Recorded data:
Content starts
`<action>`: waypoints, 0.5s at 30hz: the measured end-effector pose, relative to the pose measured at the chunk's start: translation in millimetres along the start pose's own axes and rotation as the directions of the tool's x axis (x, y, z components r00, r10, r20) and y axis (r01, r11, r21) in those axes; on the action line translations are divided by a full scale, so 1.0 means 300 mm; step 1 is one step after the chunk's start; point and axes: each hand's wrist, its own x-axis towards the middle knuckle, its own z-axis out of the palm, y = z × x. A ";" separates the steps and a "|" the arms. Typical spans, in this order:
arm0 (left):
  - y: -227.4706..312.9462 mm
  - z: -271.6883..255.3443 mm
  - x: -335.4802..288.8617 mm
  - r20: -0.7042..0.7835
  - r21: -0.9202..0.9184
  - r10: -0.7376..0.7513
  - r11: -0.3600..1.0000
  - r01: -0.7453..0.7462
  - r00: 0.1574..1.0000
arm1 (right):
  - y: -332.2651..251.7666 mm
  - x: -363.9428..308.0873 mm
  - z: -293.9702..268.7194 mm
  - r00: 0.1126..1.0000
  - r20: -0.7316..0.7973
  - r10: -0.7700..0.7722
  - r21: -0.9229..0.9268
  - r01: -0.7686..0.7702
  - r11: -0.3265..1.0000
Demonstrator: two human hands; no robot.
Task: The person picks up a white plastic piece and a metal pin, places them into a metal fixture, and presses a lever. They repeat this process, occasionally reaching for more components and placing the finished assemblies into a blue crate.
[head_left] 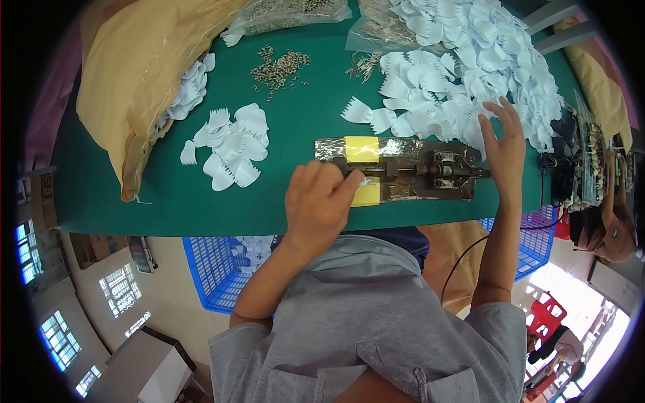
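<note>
A push-clamp fixture (443, 171) on a dark base lies at the table's front edge, with a yellow pad (362, 149) beside its left end. Closed at that end, my left hand (316, 201) pinches a small white toothed piece (365, 181), mostly hidden by the fingers. My right hand (505, 144) has its fingers apart, beside the lever end of the fixture and over the rim of the white pile. That big pile of white toothed pieces (484, 60) covers the back right. A smaller heap of the same pieces (232, 144) lies to the left.
Small metal parts (279, 69) lie scattered on the green table (295, 121). Clear bags of metal parts (292, 15) rest at the back. A tan sack (144, 67) spills white pieces at left. Blue baskets (208, 275) stand below the table edge. Other people are at the right.
</note>
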 end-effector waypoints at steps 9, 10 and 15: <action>0.017 0.000 0.011 0.003 -0.045 -0.067 0.997 0.067 0.998 | -0.310 0.005 0.064 0.860 0.201 -0.469 0.462 0.339 0.819; 0.022 0.001 0.009 -0.051 -0.042 -0.112 0.993 0.109 0.992 | -0.312 0.016 0.099 0.840 0.219 -0.496 0.446 0.366 0.817; -0.008 0.032 0.001 -0.098 -0.168 -0.199 0.969 0.181 0.975 | -0.341 0.080 0.168 0.779 0.383 -0.497 0.265 0.423 0.867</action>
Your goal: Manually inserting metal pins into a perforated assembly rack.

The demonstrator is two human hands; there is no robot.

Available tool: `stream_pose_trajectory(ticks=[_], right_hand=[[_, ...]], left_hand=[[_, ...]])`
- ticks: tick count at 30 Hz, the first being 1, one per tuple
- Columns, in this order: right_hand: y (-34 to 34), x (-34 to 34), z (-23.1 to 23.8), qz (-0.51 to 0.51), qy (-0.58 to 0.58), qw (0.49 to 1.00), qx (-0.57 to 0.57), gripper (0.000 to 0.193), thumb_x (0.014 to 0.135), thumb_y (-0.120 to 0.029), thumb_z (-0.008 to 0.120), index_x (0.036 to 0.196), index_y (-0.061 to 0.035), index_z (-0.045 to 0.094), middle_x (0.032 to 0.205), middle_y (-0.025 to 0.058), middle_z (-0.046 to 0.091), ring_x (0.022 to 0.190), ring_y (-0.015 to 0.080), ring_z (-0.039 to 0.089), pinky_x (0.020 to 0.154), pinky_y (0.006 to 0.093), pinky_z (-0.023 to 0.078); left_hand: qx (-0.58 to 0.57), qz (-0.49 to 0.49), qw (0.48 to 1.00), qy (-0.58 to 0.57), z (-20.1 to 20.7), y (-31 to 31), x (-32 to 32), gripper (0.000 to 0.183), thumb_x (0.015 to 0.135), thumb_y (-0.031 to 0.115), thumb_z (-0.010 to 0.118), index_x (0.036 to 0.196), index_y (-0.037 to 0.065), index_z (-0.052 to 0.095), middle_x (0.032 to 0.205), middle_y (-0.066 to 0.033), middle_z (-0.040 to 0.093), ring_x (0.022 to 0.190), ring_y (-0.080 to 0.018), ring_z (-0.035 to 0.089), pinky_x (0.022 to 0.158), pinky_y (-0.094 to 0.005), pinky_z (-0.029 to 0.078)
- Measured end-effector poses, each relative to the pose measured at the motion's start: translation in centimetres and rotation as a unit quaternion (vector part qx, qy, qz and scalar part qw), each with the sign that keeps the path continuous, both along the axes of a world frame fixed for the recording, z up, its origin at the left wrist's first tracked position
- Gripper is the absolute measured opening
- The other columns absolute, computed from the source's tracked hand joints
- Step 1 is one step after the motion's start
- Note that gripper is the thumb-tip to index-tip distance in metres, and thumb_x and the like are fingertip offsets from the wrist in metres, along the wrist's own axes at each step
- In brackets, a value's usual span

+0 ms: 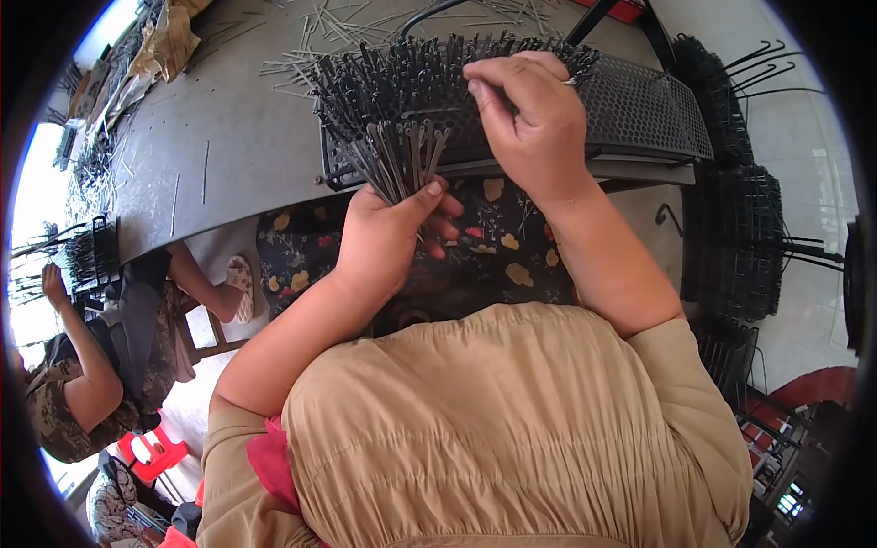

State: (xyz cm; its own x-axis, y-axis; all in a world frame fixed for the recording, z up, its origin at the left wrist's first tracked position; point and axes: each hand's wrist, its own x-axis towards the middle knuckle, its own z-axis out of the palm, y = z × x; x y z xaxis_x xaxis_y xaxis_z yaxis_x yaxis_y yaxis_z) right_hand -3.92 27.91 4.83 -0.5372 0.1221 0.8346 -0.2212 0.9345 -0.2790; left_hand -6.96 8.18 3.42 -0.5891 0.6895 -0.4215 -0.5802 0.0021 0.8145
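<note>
Across the bottom of the frame, a gathered tan fabric garment is worn, and beyond it a black cloth printed with yellow and red flowers is draped at the lap, presumably as protection for clothing. At the centre, a fanned bundle of thin dark-grey metal rods is grasped low down by the left hand; by this hold the upper ends are left spread and exposed, probably so that single rods can be told apart. Right of centre and higher, the right hand is raised with thumb and forefinger brought close together; whether anything is pinched there cannot be told. Just behind, a dense mass of dark upright metal pieces is crowded at a black perforated metal rack, set at the table's near edge, seemingly for easy reach. Around it, a grey flat-topped table is seen, with loose thin metal rods strewn over its far part at the top. At the left edge, a seated co-worker is seen with one arm lifted toward another dark rack.
</note>
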Motion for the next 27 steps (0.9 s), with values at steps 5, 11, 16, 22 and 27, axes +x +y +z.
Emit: stream_pose_trajectory(ticks=[5, 11, 16, 22, 27], right_hand=[[-0.5, 0.5, -0.4, 0.014, -0.024, 0.998, 0.053, 0.020, 0.069, 0.000, 0.076, 0.086, -0.0093, 0.071, 0.097, 0.0025, 0.070, 0.095, 0.0245, 0.060, 0.082, 0.0325, 0.047], [-2.6, -0.8, -1.4, -0.061, -0.094, 0.982, 0.155, 0.014, 0.067, -0.017, 0.079, 0.078, -0.0155, 0.069, 0.125, -0.0047, 0.061, 0.124, 0.0240, 0.045, 0.098, 0.0376, 0.031], [-2.7, -1.9, -1.3, -0.056, -0.092, 0.972, 0.209, 0.013, 0.069, -0.014, 0.077, 0.077, -0.0131, 0.067, 0.124, -0.0044, 0.061, 0.122, 0.0222, 0.048, 0.097, 0.0370, 0.032], [-2.4, -2.2, 0.2, 0.040, -0.042, 0.989, 0.139, 0.019, 0.072, -0.004, 0.074, 0.089, -0.0091, 0.066, 0.102, 0.0009, 0.067, 0.093, 0.0208, 0.062, 0.079, 0.0329, 0.046], [-1.3, 0.1, 0.3, 0.001, -0.032, 0.998, -0.054, 0.016, 0.082, 0.001, 0.072, 0.095, -0.0037, 0.065, 0.082, 0.0064, 0.069, 0.072, 0.0184, 0.067, 0.065, 0.0278, 0.053]], left_hand=[[-0.026, 0.048, 0.998, -0.011, -0.9, -1.9, 0.2, 0.013, 0.096, 0.013, 0.058, 0.102, 0.001, 0.061, 0.084, -0.0102, 0.068, 0.064, -0.0157, 0.064, 0.048, -0.0268, 0.048], [-0.025, 0.094, 0.995, -0.007, -1.5, -3.0, 0.1, 0.012, 0.096, 0.013, 0.058, 0.099, 0.002, 0.062, 0.082, -0.0088, 0.067, 0.064, -0.0150, 0.063, 0.049, -0.0265, 0.048], [-0.025, 0.086, 0.996, -0.019, -1.4, -3.7, 0.3, 0.012, 0.096, 0.013, 0.059, 0.098, 0.002, 0.063, 0.082, -0.0085, 0.067, 0.064, -0.0148, 0.063, 0.049, -0.0269, 0.048], [-0.044, 0.078, 0.996, -0.030, -0.9, -3.4, 0.1, 0.014, 0.095, 0.011, 0.059, 0.103, 0.000, 0.059, 0.083, -0.0107, 0.065, 0.065, -0.0177, 0.062, 0.050, -0.0288, 0.048], [-0.034, 0.030, 0.998, -0.035, -1.0, -2.6, 0.3, 0.012, 0.096, 0.013, 0.058, 0.101, 0.002, 0.059, 0.081, -0.0093, 0.066, 0.065, -0.0162, 0.063, 0.049, -0.0280, 0.049]])
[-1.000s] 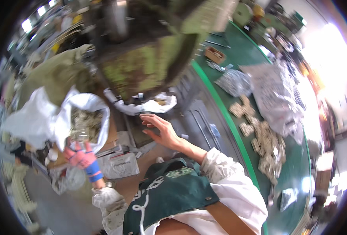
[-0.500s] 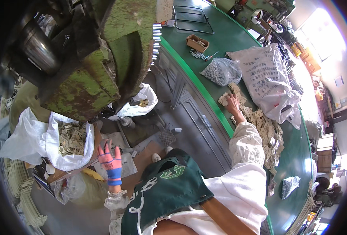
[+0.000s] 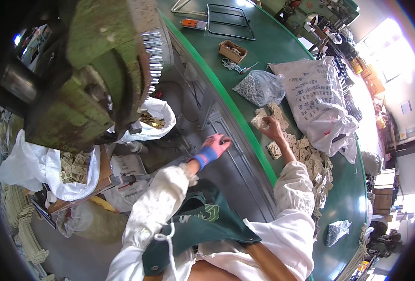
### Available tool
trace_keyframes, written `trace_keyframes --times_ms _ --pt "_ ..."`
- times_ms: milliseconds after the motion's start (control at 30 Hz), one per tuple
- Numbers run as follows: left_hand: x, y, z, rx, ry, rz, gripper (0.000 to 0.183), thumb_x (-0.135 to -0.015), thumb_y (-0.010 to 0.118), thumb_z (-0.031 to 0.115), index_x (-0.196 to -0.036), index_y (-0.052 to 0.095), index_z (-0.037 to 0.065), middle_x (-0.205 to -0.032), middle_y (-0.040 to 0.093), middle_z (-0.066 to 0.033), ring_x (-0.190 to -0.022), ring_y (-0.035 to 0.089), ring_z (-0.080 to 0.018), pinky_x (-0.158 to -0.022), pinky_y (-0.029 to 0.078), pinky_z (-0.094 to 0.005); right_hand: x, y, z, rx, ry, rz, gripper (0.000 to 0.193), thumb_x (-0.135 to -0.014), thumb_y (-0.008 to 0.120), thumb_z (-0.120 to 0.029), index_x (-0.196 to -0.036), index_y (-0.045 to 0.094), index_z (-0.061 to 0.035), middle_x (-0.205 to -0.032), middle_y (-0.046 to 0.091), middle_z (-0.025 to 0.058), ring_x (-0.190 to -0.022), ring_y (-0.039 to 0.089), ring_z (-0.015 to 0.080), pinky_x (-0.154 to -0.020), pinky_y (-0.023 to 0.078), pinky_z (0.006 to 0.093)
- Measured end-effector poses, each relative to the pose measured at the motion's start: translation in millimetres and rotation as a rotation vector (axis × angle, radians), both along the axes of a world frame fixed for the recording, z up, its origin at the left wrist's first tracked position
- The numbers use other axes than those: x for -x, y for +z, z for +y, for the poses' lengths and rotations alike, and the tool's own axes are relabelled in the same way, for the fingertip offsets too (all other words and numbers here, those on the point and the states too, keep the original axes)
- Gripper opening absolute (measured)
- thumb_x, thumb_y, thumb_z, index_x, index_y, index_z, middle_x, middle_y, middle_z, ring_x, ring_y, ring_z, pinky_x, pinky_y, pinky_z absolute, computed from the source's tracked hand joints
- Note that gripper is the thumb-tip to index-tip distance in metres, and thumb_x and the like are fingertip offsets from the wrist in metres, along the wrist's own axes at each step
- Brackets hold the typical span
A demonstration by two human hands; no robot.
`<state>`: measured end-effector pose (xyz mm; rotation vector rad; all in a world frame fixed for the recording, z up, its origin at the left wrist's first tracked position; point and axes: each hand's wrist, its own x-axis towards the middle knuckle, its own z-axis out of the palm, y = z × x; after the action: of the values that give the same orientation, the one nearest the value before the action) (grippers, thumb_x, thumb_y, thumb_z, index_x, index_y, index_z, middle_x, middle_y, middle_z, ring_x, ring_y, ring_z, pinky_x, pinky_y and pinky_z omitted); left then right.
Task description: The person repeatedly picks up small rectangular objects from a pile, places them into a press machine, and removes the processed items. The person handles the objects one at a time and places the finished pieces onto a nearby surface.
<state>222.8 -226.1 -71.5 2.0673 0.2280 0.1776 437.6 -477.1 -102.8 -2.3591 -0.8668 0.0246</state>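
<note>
The left hand (image 3: pixel 214 146) is reached up and across the front of the body, and it is held beside the green table (image 3: pixel 345 199). A pink and blue knit glove is worn on it. Its fingers are pointed toward the table and look a bit bent, with something small and dark seen near the tips; whether it is being pinched cannot be told.

The right hand (image 3: pixel 275 131) is bare. Its arm is stretched forward over the table edge, with the hand turned down and the fingers closed on a small stack of pale square plates (image 3: pixel 259 119). The stack is held near the table's green rim, at the near end of a messy pile of plates (image 3: pixel 321 173). They are flat and tan, and holes can be seen in some.

Both arms are covered by baggy, wrinkled sleeves (image 3: pixel 155 201). Close to the pile, shiny metal bits are kept in a clear, crinkly plastic bag (image 3: pixel 259 89). A floppy white sack (image 3: pixel 316 100) is laid beside it.
</note>
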Motion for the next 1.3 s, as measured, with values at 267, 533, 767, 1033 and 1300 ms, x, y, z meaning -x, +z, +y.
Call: trace_keyframes --times_ms 267,533,767,1033,1300 --pt "-41.4 -107.8 -34.1 0.439 0.16 0.19 0.029 -0.079 0.071 0.021 -0.098 0.062 0.002 -0.082 0.067 -0.0094 -0.071 0.064 -0.0164 -0.061 0.053 -0.0325 96.6 71.1 71.5 0.032 0.447 0.137 0.046 -0.061 0.076 -0.015 -0.102 0.058 -0.0026 -0.097 0.055 0.0115 -0.098 0.054 0.029 -0.082 0.046 0.0379" --pt "117.1 -77.6 34.4 0.84 0.341 0.379 0.028 -0.082 0.067 0.019 -0.101 0.059 0.001 -0.082 0.068 -0.0085 -0.053 0.065 -0.0168 -0.043 0.048 -0.026 142.1 44.2 324.5 -0.252 0.793 -0.099 0.012 -0.072 0.064 -0.005 -0.084 0.063 -0.0015 -0.085 0.061 0.011 -0.08 0.061 0.0281 -0.067 0.049 0.0364" --pt "201.8 -44.6 85.1 0.902 0.678 0.2 0.027 -0.086 0.063 0.015 -0.106 0.055 -0.001 -0.086 0.065 -0.011 -0.059 0.066 -0.0189 -0.045 0.049 -0.0261 123.6 -72.5 423.2 -0.078 0.933 -0.328 0.014 -0.072 0.062 -0.018 -0.072 0.067 -0.0056 -0.072 0.063 0.0161 -0.071 0.064 0.0335 -0.063 0.051 0.0434" --pt "247.9 -47.4 114.9 0.905 0.782 -0.015 0.02 -0.089 0.059 0.018 -0.099 0.059 0.001 -0.077 0.067 -0.0106 -0.06 0.065 -0.0179 -0.047 0.047 -0.0248 136.3 -30.3 402.6 -0.217 0.893 0.265 0.034 -0.067 0.062 -0.005 -0.1 0.062 -0.0009 -0.087 0.066 0.0131 -0.073 0.061 0.0297 -0.064 0.048 0.0374" --pt "223.8 -5.4 137.4 0.968 0.792 -0.082 0.019 -0.086 0.063 0.015 -0.095 0.059 -0.002 -0.078 0.067 -0.0106 -0.06 0.066 -0.0194 -0.046 0.05 -0.0248 140.2 6.3 366.7 -0.348 0.563 0.992 0.019 -0.077 0.064 -0.004 -0.094 0.061 0.0036 -0.083 0.063 0.0013 -0.073 0.057 0.0082 -0.065 0.046 0.0252"
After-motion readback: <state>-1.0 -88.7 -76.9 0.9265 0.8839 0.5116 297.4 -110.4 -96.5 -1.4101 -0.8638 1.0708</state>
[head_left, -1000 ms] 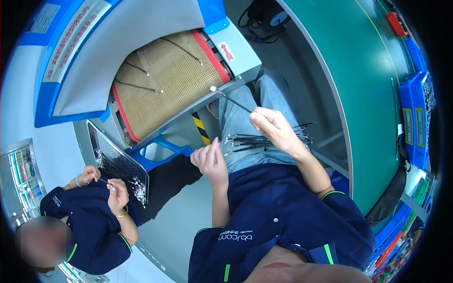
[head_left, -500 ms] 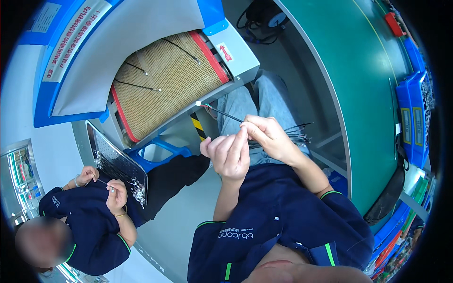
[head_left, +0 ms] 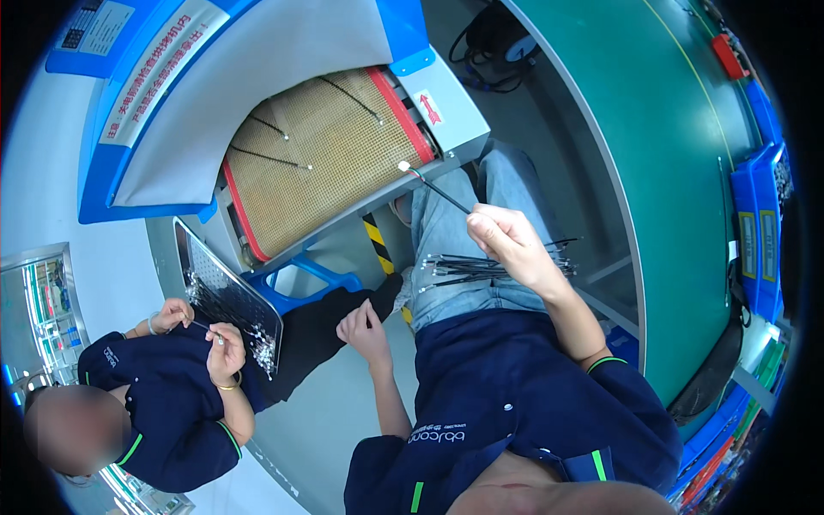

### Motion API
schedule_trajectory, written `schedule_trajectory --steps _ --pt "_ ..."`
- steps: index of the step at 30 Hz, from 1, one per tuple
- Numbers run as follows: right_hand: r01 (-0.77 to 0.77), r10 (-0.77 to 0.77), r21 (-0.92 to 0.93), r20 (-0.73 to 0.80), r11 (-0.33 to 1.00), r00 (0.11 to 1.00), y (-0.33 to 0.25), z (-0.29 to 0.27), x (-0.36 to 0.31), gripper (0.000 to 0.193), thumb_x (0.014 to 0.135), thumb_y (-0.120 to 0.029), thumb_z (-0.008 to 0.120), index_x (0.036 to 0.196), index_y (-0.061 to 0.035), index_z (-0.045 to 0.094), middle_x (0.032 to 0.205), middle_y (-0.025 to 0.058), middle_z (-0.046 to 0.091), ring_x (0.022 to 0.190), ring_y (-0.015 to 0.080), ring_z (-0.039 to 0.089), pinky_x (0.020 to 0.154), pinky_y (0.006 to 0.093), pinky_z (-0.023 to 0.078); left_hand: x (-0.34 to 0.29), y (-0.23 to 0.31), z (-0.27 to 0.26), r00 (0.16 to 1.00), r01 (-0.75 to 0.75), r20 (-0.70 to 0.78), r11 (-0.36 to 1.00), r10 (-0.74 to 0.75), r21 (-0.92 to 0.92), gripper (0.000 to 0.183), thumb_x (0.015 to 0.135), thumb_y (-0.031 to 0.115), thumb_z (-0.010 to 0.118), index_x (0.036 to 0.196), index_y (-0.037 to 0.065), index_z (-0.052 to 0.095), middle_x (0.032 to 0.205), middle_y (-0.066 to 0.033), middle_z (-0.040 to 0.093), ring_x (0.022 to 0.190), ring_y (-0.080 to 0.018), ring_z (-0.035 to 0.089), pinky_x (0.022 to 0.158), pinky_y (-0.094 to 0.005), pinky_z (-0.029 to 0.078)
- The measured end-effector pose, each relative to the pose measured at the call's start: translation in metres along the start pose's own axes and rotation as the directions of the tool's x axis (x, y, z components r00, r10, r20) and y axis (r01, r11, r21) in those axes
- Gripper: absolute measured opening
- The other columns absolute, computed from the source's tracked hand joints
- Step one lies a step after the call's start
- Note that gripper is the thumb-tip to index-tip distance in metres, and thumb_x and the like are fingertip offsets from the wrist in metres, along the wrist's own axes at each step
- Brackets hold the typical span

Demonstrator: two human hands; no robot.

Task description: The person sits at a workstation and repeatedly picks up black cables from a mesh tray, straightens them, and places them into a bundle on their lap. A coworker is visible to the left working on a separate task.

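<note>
My right hand is closed around a thin black cable, in front of my lap. The cable's free end slants up and left, with short coloured wires running into a small white connector. My left hand hangs to the left of my legs, holding nothing that I can see, fingers bent and somewhat apart. A bundle of similar black cables lies across my thighs, partly hidden by my right hand and forearm.
Ahead, several black cables lie on the mesh conveyor belt of a blue and white machine. At left, a co-worker handles a cable beside a metal tray of cables. A green table and blue bins stand right; a blue stool is below the belt.
My left hand has let go and moved down and left, away from my right hand. The right hand still grips the cable. The view has shifted slightly.
</note>
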State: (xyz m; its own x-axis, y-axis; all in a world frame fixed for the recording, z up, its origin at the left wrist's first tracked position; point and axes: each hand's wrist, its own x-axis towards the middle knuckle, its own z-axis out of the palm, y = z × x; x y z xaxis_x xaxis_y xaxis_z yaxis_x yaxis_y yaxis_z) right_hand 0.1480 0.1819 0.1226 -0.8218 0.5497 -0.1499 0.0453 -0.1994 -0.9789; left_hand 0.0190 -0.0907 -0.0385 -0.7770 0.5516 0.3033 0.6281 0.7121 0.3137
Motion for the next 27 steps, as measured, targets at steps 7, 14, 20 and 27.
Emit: schedule_trajectory --steps 7,14,20,27 --pt "-0.011 0.009 -0.222 -0.013 0.975 1.000 0.012 0.005 0.003 0.038 0.099 -0.025 0.048 0.068 -0.0033 0.042 0.059 -0.0023 0.037 0.056 0.0065 0.031 0.048 0.0272 0.028 0.044 0.117 -0.029 0.991 -0.116 -0.017 0.788 0.132 -0.605 0.019 0.086 0.018 0.064 0.074 0.003 0.060 0.069 -0.0052 0.055 0.064 -0.0177 0.051 0.061 -0.0305 0.039" --pt "0.198 -0.220 -0.239 -0.071 0.951 0.973 0.009 0.010 -0.008 0.028 0.095 -0.021 0.051 0.079 0.0023 0.052 0.061 0.0197 0.050 0.050 0.0304 0.047 0.049 0.0364 0.039 0.106 0.196 -0.055 0.953 0.064 0.206 0.514 0.224 -0.855 0.034 0.090 0.020 0.061 0.068 0.001 0.045 0.057 0.0000 0.036 0.053 -0.0056 0.033 0.046 -0.0242 0.027" --pt "0.120 -0.164 -0.442 -0.065 0.889 0.984 0.009 0.005 -0.007 0.024 0.094 -0.018 0.049 0.080 0.0014 0.048 0.061 0.0210 0.049 0.051 0.0320 0.049 0.050 0.0379 0.040 0.103 0.197 -0.050 0.952 0.210 0.280 0.395 0.127 -0.894 0.030 0.092 0.019 0.059 0.071 0.000 0.048 0.055 -0.0091 0.042 0.049 -0.0134 0.036 0.044 -0.0328 0.032" --pt "0.108 -0.144 -0.312 -0.095 0.944 0.985 0.020 0.009 -0.004 0.029 0.098 -0.016 0.048 0.072 -0.0021 0.042 0.061 -0.0017 0.034 0.060 0.0052 0.030 0.048 0.0258 0.026 0.105 0.195 -0.046 0.917 0.287 0.325 0.183 0.230 -0.940 0.028 0.099 0.018 0.048 0.076 0.002 0.044 0.066 0.0020 0.038 0.062 -0.0051 0.033 0.051 -0.0256 0.031"
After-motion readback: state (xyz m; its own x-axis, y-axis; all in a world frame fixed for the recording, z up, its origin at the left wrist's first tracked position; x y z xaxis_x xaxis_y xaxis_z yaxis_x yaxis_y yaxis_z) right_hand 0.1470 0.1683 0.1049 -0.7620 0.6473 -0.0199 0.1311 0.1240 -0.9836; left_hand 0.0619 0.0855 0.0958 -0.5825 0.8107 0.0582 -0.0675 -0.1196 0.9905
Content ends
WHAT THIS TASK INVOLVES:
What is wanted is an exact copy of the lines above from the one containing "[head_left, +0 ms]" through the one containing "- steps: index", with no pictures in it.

SOLUTION TO THIS EXERCISE:
[head_left, +0 ms] 

### Motion API
schedule_trajectory, written `schedule_trajectory --steps _ --pt "_ ..."`
- steps: index of the step at 30 Hz, from 1, one per tuple

The response is finished.